*Instructions for the task*. Make an exact copy of every entry, from the first line to the last.

** Excerpted data follows **

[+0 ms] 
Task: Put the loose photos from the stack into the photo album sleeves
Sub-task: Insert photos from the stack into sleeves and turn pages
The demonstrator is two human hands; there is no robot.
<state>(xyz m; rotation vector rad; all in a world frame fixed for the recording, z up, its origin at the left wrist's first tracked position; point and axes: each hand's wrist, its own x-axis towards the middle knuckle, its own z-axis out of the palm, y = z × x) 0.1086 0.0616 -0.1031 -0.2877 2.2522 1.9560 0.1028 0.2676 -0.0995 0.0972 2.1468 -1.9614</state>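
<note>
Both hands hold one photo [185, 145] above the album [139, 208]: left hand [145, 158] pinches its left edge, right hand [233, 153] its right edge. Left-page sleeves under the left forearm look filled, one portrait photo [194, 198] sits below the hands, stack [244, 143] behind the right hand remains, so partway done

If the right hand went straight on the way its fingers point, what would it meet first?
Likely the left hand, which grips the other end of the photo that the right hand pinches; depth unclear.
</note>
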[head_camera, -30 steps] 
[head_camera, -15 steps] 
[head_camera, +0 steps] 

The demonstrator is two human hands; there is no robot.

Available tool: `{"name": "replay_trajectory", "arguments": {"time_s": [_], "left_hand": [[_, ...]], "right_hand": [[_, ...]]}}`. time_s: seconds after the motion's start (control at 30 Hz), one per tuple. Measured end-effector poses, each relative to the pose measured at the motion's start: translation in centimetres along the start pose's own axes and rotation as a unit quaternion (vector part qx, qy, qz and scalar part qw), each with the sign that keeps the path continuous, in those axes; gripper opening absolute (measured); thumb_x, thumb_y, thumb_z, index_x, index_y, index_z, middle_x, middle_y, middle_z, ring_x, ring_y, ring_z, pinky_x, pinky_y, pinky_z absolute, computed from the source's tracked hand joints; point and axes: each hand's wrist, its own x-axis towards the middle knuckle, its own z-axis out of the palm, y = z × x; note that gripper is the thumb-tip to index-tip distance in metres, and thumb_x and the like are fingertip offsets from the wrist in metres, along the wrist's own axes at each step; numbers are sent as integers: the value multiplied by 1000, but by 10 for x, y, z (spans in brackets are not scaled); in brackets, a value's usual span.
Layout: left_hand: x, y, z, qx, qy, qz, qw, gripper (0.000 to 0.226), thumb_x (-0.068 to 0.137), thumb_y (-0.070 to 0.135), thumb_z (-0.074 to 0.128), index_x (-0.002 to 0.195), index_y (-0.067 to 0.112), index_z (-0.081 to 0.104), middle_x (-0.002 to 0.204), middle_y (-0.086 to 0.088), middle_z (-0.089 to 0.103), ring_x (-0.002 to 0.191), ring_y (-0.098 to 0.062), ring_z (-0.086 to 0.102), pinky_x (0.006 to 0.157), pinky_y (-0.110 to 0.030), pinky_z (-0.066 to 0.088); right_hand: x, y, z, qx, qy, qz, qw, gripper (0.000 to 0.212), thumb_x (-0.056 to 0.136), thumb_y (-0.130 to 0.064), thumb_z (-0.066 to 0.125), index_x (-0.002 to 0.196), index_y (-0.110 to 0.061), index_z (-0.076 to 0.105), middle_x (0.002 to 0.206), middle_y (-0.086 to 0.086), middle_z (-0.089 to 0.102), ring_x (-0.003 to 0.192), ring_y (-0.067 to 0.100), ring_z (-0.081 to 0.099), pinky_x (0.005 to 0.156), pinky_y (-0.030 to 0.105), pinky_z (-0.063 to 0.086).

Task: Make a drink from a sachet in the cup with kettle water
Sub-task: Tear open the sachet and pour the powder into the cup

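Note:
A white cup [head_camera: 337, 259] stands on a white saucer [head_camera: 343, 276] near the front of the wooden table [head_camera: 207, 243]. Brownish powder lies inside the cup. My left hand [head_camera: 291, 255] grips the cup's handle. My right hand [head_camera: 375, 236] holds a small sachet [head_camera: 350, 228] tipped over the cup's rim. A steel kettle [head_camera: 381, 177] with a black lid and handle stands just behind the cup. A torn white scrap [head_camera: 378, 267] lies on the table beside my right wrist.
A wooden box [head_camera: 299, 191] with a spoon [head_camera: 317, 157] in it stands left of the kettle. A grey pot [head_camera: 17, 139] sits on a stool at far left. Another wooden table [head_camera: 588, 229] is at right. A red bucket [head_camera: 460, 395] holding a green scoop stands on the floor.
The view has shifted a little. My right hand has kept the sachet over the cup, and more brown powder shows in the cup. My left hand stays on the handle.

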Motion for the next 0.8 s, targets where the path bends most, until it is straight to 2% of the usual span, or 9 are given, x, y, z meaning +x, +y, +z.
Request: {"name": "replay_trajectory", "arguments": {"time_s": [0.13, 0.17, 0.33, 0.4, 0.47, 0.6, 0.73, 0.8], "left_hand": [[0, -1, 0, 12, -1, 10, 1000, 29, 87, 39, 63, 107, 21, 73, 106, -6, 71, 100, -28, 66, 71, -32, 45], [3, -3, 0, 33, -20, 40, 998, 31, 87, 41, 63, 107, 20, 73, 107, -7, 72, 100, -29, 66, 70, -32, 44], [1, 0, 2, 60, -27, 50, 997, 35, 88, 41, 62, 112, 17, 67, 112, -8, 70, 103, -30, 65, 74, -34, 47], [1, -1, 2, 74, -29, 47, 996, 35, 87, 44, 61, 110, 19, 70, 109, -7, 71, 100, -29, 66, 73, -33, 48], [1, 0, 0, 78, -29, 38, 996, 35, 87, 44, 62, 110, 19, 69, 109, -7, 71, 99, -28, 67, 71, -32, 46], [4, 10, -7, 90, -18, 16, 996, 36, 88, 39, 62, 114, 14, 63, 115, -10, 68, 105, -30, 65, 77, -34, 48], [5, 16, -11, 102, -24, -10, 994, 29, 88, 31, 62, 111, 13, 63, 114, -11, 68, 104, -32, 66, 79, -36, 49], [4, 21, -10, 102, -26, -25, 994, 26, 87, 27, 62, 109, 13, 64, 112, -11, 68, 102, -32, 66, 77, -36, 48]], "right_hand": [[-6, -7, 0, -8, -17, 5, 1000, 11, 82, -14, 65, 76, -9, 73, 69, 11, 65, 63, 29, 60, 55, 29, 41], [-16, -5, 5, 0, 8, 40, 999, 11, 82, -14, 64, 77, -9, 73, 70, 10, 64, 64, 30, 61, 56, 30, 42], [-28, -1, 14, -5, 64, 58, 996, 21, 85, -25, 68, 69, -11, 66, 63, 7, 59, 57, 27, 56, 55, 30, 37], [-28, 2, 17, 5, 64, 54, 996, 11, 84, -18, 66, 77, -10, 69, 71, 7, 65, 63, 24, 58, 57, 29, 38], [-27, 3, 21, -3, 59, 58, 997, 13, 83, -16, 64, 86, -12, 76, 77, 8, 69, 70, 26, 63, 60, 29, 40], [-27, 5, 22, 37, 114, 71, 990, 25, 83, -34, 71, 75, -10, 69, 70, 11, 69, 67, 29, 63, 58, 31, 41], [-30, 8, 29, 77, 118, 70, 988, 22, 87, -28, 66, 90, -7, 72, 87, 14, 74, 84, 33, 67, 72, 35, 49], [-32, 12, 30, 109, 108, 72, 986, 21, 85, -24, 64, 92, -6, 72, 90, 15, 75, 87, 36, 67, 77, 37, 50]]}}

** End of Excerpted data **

*Response area*.
[+0 ms] 
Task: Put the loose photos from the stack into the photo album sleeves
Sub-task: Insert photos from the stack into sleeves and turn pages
The demonstrator is two human hands; there is no robot.
<state>(xyz m; rotation vector rad; all in a world frame fixed for the recording, z up, its origin at the left wrist's first tracked position; point and axes: each hand's wrist, its own x-axis towards the middle knuckle, its own z-axis out of the palm, y = z × x) 0.1086 0.0616 -0.1031 -0.2877 2.2522 1.9560 0.1028 0.2676 -0.0995 0.0972 2.1468 -1.9614</state>
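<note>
Both hands hold one photo [185, 145] above the album [139, 208]: left hand [145, 158] pinches its left edge, right hand [233, 153] its right edge. Left-page sleeves under the left forearm look filled, one portrait photo [194, 198] sits below the hands, stack [244, 143] behind the right hand remains, so partway done

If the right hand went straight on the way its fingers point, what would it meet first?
Likely the left hand, which grips the other end of the photo that the right hand pinches; depth unclear.
</note>
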[head_camera, -30 steps] 
[head_camera, -15 steps] 
[head_camera, +0 steps] 

The demonstrator is two human hands; there is no robot.

Available tool: `{"name": "replay_trajectory", "arguments": {"time_s": [_], "left_hand": [[_, ...]], "right_hand": [[_, ...]]}}`. time_s: seconds after the motion's start (control at 30 Hz), one per tuple. Measured end-effector poses, each relative to the pose measured at the motion's start: translation in centimetres along the start pose's own axes and rotation as a unit quaternion (vector part qx, qy, qz and scalar part qw), each with the sign that keeps the path continuous, in those axes; gripper opening absolute (measured); thumb_x, thumb_y, thumb_z, index_x, index_y, index_z, middle_x, middle_y, middle_z, ring_x, ring_y, ring_z, pinky_x, pinky_y, pinky_z absolute, computed from the source's tracked hand joints; point and axes: each hand's wrist, its own x-axis towards the middle knuckle, its own z-axis out of the palm, y = z × x; note that gripper is the thumb-tip to index-tip distance in metres, and thumb_x and the like are fingertip offsets from the wrist in metres, along the wrist's own axes at each step; numbers are sent as integers: the value multiplied by 1000, but by 10 for x, y, z (spans in brackets are not scaled); in brackets, a value's usual span.
Layout: left_hand: x, y, z, qx, qy, qz, qw, gripper (0.000 to 0.226), thumb_x (-0.068 to 0.137), thumb_y (-0.070 to 0.135), thumb_z (-0.074 to 0.128), index_x (-0.002 to 0.195), index_y (-0.067 to 0.112), index_z (-0.081 to 0.104), middle_x (-0.002 to 0.204), middle_y (-0.086 to 0.088), middle_z (-0.089 to 0.103), ring_x (-0.002 to 0.191), ring_y (-0.098 to 0.062), ring_z (-0.086 to 0.102), pinky_x (0.006 to 0.157), pinky_y (-0.110 to 0.030), pinky_z (-0.066 to 0.088); right_hand: x, y, z, qx, qy, qz, qw, gripper (0.000 to 0.212), thumb_x (-0.056 to 0.136), thumb_y (-0.130 to 0.064), thumb_z (-0.066 to 0.125), index_x (-0.002 to 0.196), index_y (-0.110 to 0.061), index_z (-0.076 to 0.105), middle_x (0.002 to 0.206), middle_y (-0.086 to 0.086), middle_z (-0.089 to 0.102), ring_x (-0.003 to 0.192), ring_y (-0.067 to 0.100), ring_z (-0.081 to 0.099), pinky_x (0.005 to 0.156), pinky_y (-0.030 to 0.105), pinky_z (-0.063 to 0.086).

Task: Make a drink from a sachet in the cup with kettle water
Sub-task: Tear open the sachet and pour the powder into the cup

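Note:
A white cup [head_camera: 337, 259] stands on a white saucer [head_camera: 343, 276] near the front of the wooden table [head_camera: 207, 243]. Brownish powder lies inside the cup. My left hand [head_camera: 291, 255] grips the cup's handle. My right hand [head_camera: 375, 236] holds a small sachet [head_camera: 350, 228] tipped over the cup's rim. A steel kettle [head_camera: 381, 177] with a black lid and handle stands just behind the cup. A torn white scrap [head_camera: 378, 267] lies on the table beside my right wrist.
A wooden box [head_camera: 299, 191] with a spoon [head_camera: 317, 157] in it stands left of the kettle. A grey pot [head_camera: 17, 139] sits on a stool at far left. Another wooden table [head_camera: 588, 229] is at right. A red bucket [head_camera: 460, 395] holding a green scoop stands on the floor.
The view has shifted a little. My right hand has kept the sachet over the cup, and more brown powder shows in the cup. My left hand stays on the handle.
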
Motion for the next 0.8 s, targets where the path bends most, until it is straight to 2% of the usual span, or 9 are given, x, y, z meaning +x, +y, +z.
Request: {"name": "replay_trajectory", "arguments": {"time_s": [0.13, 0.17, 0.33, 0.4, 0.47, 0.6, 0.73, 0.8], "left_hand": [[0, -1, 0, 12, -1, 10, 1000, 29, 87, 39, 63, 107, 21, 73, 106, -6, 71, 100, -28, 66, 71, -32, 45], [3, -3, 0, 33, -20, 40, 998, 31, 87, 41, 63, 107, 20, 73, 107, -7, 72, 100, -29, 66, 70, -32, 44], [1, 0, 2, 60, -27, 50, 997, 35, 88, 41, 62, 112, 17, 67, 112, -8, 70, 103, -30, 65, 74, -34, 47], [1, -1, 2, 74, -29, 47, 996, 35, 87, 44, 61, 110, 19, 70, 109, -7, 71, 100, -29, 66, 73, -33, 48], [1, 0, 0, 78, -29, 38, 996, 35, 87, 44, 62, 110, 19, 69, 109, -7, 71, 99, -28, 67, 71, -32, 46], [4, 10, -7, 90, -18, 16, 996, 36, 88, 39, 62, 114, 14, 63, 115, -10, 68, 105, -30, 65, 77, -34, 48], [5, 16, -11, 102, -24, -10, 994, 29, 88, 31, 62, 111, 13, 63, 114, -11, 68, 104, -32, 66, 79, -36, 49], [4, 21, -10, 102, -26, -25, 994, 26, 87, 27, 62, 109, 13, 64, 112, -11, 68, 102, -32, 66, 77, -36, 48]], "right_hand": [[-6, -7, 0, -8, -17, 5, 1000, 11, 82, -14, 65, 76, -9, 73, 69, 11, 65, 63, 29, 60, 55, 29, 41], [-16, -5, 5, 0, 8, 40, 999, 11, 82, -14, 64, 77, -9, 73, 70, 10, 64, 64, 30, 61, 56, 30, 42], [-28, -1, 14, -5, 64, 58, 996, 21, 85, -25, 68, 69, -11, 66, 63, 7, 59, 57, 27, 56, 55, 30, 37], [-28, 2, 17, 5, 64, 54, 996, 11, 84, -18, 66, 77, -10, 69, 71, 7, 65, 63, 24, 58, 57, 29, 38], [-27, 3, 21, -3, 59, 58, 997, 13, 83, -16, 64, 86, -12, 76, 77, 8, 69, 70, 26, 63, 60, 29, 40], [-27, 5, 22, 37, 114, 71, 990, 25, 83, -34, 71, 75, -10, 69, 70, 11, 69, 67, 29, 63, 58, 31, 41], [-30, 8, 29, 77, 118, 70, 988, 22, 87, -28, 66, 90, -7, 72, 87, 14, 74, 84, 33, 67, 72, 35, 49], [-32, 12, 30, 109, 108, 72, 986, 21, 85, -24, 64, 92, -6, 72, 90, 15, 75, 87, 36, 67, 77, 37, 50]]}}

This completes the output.